The way that missing data is represented in pandas objects is somewhat imperfect, but it is functional for a lot of users. For numeric data, pandas uses the floating-point value **NaN** (Not a Number) to represent missing data. We call this a **sentinel value** that can be easily detected

In [0]:
string_data = pd.Series(['aardvark', 'artichoke', np.nan, 'avocado'])
string_data

In [0]:
string_data.isnull()

In [0]:
string_data.isnull().sum()

In [0]:
# The built-in Python None value is also treated as NA in object arrays

string_data[0] = None
string_data.isnull()

In [0]:
pd.options.display.max_colwidth = 500
df = pd.read_csv('https://raw.githubusercontent.com/rafasyafiq/pyda-online/master/Data/NA_handling_methods.csv', names=['Description'], sep='\n')
df.index = list(range(1, 5))

def f1(x):
    x = x.split(' ')
    return x.pop(0)


df['Argument'] = df['Description'].map(f1) # get the first word

def f2(x):
    x = x.split(' ')
    return " ".join(x[1:])

df['Description'] = df['Description'].map(f2) # remove the first word

df = df.reindex(columns=['Argument', 'Description'])
print("NA handling methods")
df

### Filtering Out Missing Data

There are a few ways to filter out missing data.
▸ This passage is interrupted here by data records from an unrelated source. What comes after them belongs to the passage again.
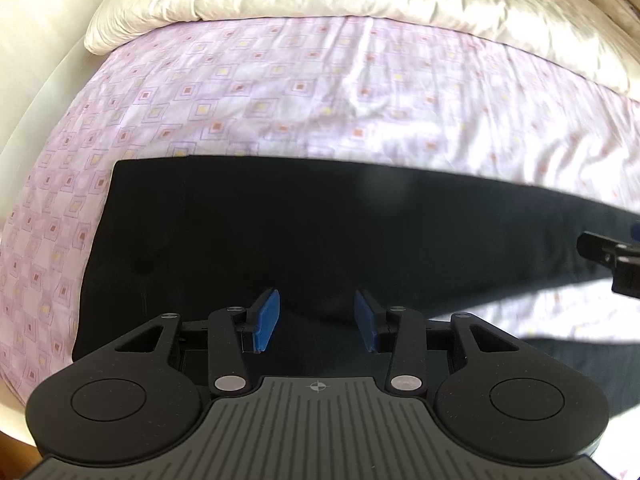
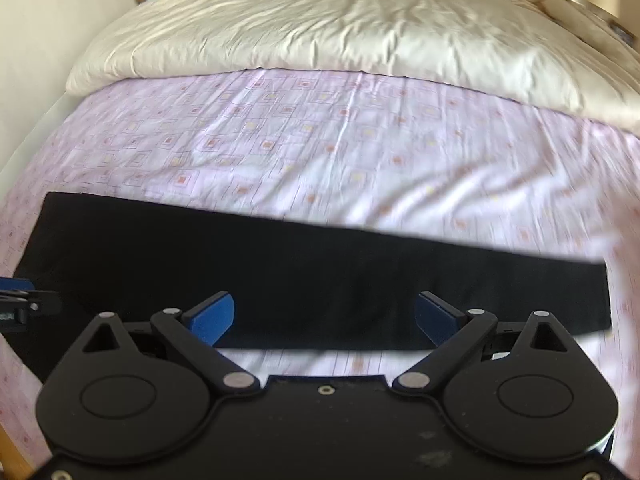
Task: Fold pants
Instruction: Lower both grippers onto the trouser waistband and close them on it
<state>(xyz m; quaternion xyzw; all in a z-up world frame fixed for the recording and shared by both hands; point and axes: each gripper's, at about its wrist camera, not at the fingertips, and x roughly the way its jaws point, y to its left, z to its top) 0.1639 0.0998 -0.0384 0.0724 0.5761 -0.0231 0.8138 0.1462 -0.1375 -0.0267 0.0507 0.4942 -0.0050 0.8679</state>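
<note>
Pants [image 1: 304,232], black and laid flat in a long band, lie across the near part of the bed, on its patterned sheet [image 1: 248,92]. We see the left claw [image 1: 316,326] above them with its blue pads [image 1: 266,326] apart and nothing between them. We see the right claw [image 2: 324,318] spread wide over the band's near edge, likewise gripping nothing. Beyond the sheet, a rumpled cream duvet [image 2: 340,28] covers the far end.
</note>
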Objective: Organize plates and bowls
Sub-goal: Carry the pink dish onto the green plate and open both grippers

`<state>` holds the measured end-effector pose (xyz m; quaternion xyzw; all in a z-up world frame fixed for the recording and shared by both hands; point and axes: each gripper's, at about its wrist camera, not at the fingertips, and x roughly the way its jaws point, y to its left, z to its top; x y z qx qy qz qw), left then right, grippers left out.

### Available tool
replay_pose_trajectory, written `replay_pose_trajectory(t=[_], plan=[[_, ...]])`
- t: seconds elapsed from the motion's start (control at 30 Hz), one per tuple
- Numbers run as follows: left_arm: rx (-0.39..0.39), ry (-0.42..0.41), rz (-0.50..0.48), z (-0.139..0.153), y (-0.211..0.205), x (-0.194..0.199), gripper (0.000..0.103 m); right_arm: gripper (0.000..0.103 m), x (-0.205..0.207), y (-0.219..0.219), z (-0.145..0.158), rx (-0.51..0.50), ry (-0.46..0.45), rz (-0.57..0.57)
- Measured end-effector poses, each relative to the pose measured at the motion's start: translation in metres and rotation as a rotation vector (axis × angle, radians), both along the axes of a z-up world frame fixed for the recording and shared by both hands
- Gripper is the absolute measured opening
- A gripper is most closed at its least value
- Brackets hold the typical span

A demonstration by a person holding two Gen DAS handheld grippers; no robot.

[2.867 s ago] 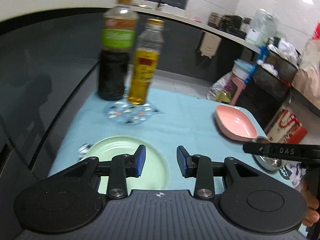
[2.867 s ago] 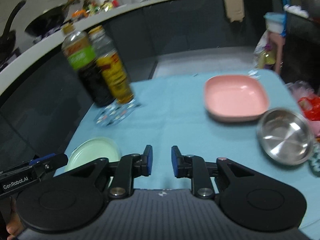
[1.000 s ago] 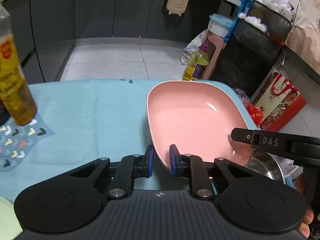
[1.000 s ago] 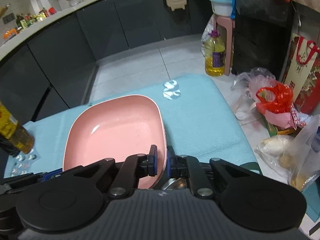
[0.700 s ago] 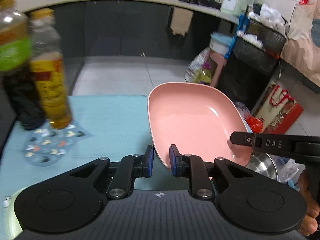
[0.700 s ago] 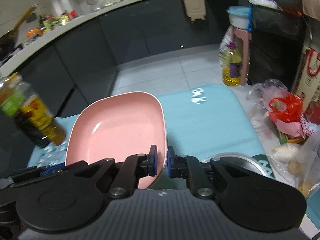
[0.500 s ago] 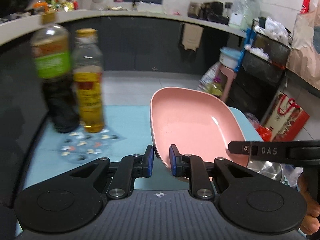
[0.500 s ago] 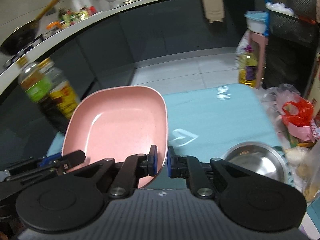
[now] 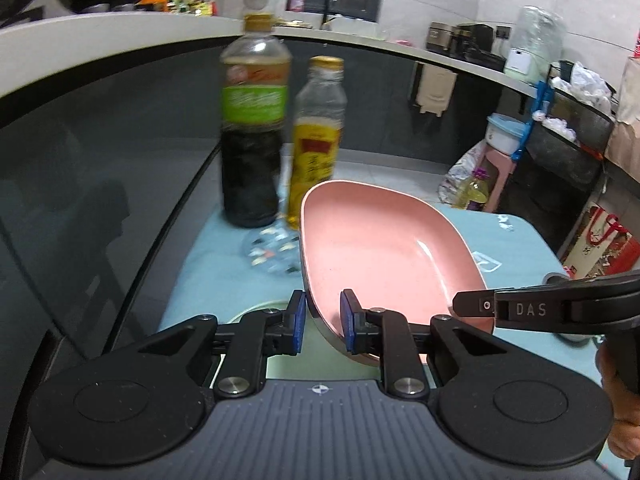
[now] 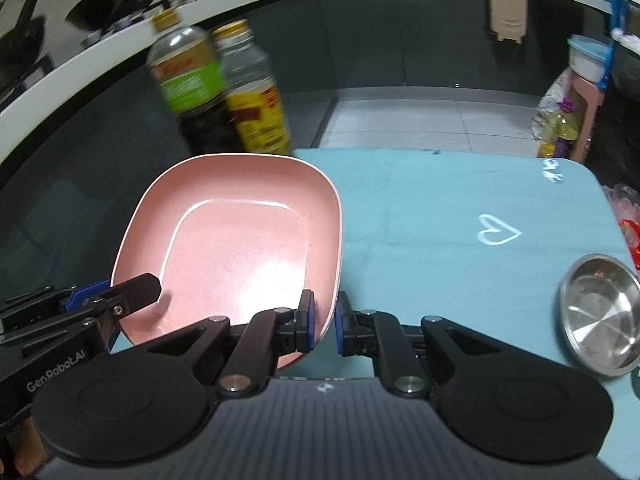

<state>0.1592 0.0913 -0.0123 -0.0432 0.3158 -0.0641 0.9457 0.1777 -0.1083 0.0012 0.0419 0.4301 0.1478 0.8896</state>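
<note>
Grippers both at the pink plate [image 9: 384, 256], one on each side rim, plate lifted clear of the blue tablecloth [image 10: 460, 208] and tilted

Left gripper [image 9: 322, 322]: blue pads either side of the plate's left rim; jaws have just been opening a little, a sliver of gap shows at the left pad, the right pad sits against the inner wall. Grip looks slackened, rim between the pads but not pinched

Right gripper [image 10: 323, 322]: jaws closed tight on the plate's right rim, pads pressed to both faces of the edge. A hand shows at the frame edge of the left wrist view, behind this gripper's handle

Green plate [image 9: 260, 308] lies on the cloth directly beneath the pink one, only a pale arc visible past the left fingers

Steel bowl [image 10: 596, 316] sits on the cloth off to the right, well apart from the plate, empty, upright

Further back: dark sauce bottle [image 9: 252, 136] and yellow oil bottle [image 9: 316, 144] stand side by side near the table's far left corner, on a patterned plastic sheet [image 9: 272, 252]. Both blurred

Beyond the table: dark cabinet fronts, pale tiled floor, white counter with a wok [image 10: 116, 4]
</note>
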Motion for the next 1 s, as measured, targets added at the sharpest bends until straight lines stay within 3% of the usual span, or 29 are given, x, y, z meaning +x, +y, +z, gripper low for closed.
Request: replay_pose_trajectory(t=[0.4,1.0], plan=[[-0.031,0.090,0.044,-0.039,0.039,-0.015,0.020,0.001,-0.013,0.053,-0.025,-0.095,0.055,0.066],[-0.032,0.136,0.057,-0.057,0.045,-0.014,0.020,0.001,-0.009,0.066,-0.036,-0.121,0.092,0.083]])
While you always have the option to do it by hand using **pandas.isnull** and **boolean indexing**, the **dropna** can be helpful.

In [0]:
# On a Series, it returns the Series with only the non-null data and index values

from numpy import nan as NA

In [0]:
data = pd.Series([1, NA, 3.5, NA, 7])

In [0]:
data.dropna()
# data[data.notnull()]

With DataFrame objects, things are a bit more complex. You may want to drop rows or columns that are all NA or only those containing any NAs. dropna by **default drops any row containing a missing value**

In [0]:
data = pd.DataFrame([[1., 6.5, 3.], [1., NA, NA],
                     [NA, NA, NA], [NA, 6.5, 3.]])
data

In [0]:
cleaned = data.dropna()
cleaned

In [0]:
# Passing how='all' will only drop rows that are all NA

data.dropna(how='all')
# data.dropna(how='any')

In [0]:
# To drop columns in the same way, pass axis=1

data[4] = NA
data

In [0]:
data.dropna(axis=1, how='all')

A related way to filter out DataFrame rows tends to concern time series data. **Suppose you want to keep only rows containing a certain number of observations**. You can indicate this with the **thresh** argument

In [0]:
df = pd.DataFrame(np.random.randn(7, 3))
df.iloc[:4, 1] = NA
df.iloc[:2, 2] = NA
df

In [0]:
print(df.dropna())
print(df.dropna(thresh=2))

In [0]:
df

In [0]:
print(df.dropna(subset=[1, 2], how='any').shape)
print(df.dropna(subset=[1, 2], how='all').shape)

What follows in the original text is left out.